Work item:
Write the data out again exactly, with every picture removed.

Provided data:
•••
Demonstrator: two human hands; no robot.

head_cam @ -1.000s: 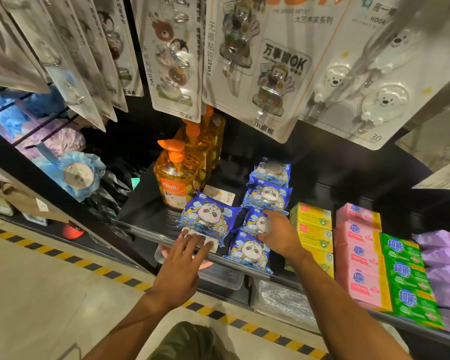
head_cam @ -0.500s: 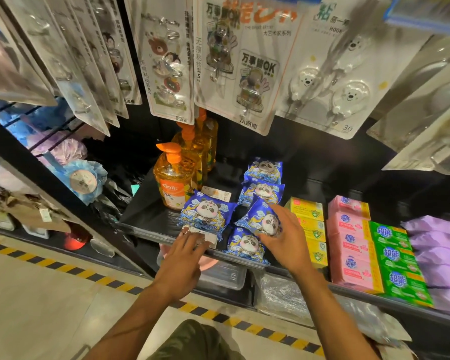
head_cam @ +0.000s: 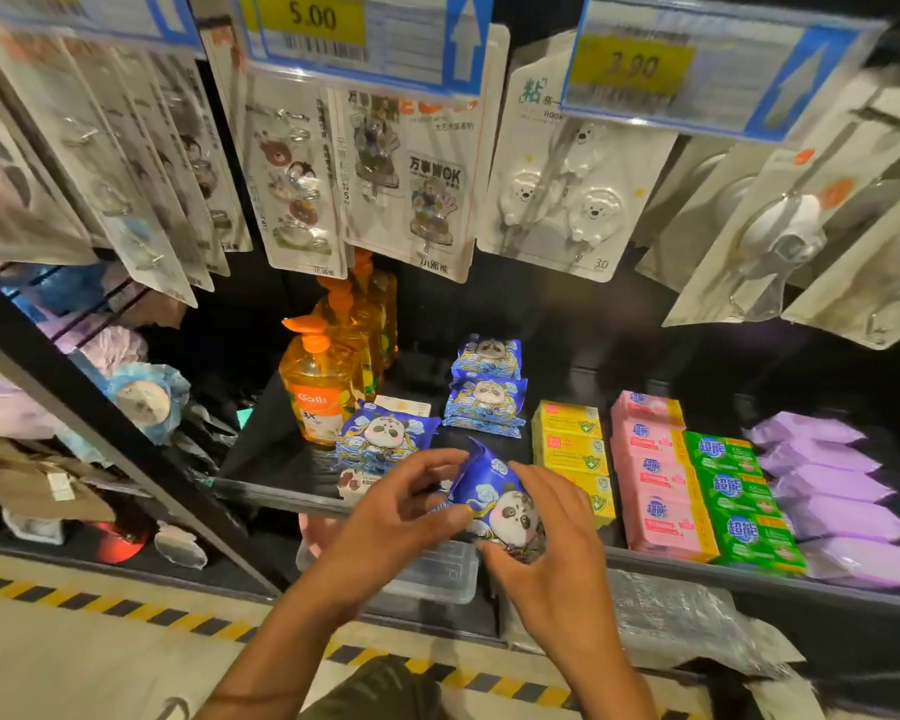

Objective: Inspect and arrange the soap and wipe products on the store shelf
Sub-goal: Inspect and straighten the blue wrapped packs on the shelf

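Panda wipe pack (head_cam: 494,491) in grip of left hand (head_cam: 391,517) and right hand (head_cam: 552,553), at shelf (head_cam: 276,449) edge beside yellow soap boxes (head_cam: 567,433)

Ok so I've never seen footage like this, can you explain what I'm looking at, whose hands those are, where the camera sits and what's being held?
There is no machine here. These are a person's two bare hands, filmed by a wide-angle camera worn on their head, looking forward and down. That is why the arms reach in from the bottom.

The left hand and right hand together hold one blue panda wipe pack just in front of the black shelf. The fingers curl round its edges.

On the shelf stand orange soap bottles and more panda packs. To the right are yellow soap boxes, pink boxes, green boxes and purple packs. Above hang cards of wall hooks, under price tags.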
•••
Output of the task:
Demonstrator: two human hands; no robot.

head_cam @ -1.000s: 
head_cam @ -0.500s: 
head_cam @ +0.000s: 

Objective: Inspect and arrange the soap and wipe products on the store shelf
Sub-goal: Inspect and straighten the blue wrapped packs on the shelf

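Panda wipe pack (head_cam: 494,491) in grip of left hand (head_cam: 391,517) and right hand (head_cam: 552,553), at shelf (head_cam: 276,449) edge beside yellow soap boxes (head_cam: 567,433)

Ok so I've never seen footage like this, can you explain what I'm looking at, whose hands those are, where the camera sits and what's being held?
There is no machine here. These are a person's two bare hands, filmed by a wide-angle camera worn on their head, looking forward and down. That is why the arms reach in from the bottom.

The left hand and right hand together hold one blue panda wipe pack just in front of the black shelf. The fingers curl round its edges.

On the shelf stand orange soap bottles and more panda packs. To the right are yellow soap boxes, pink boxes, green boxes and purple packs. Above hang cards of wall hooks, under price tags.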

For this exercise, nothing more is required.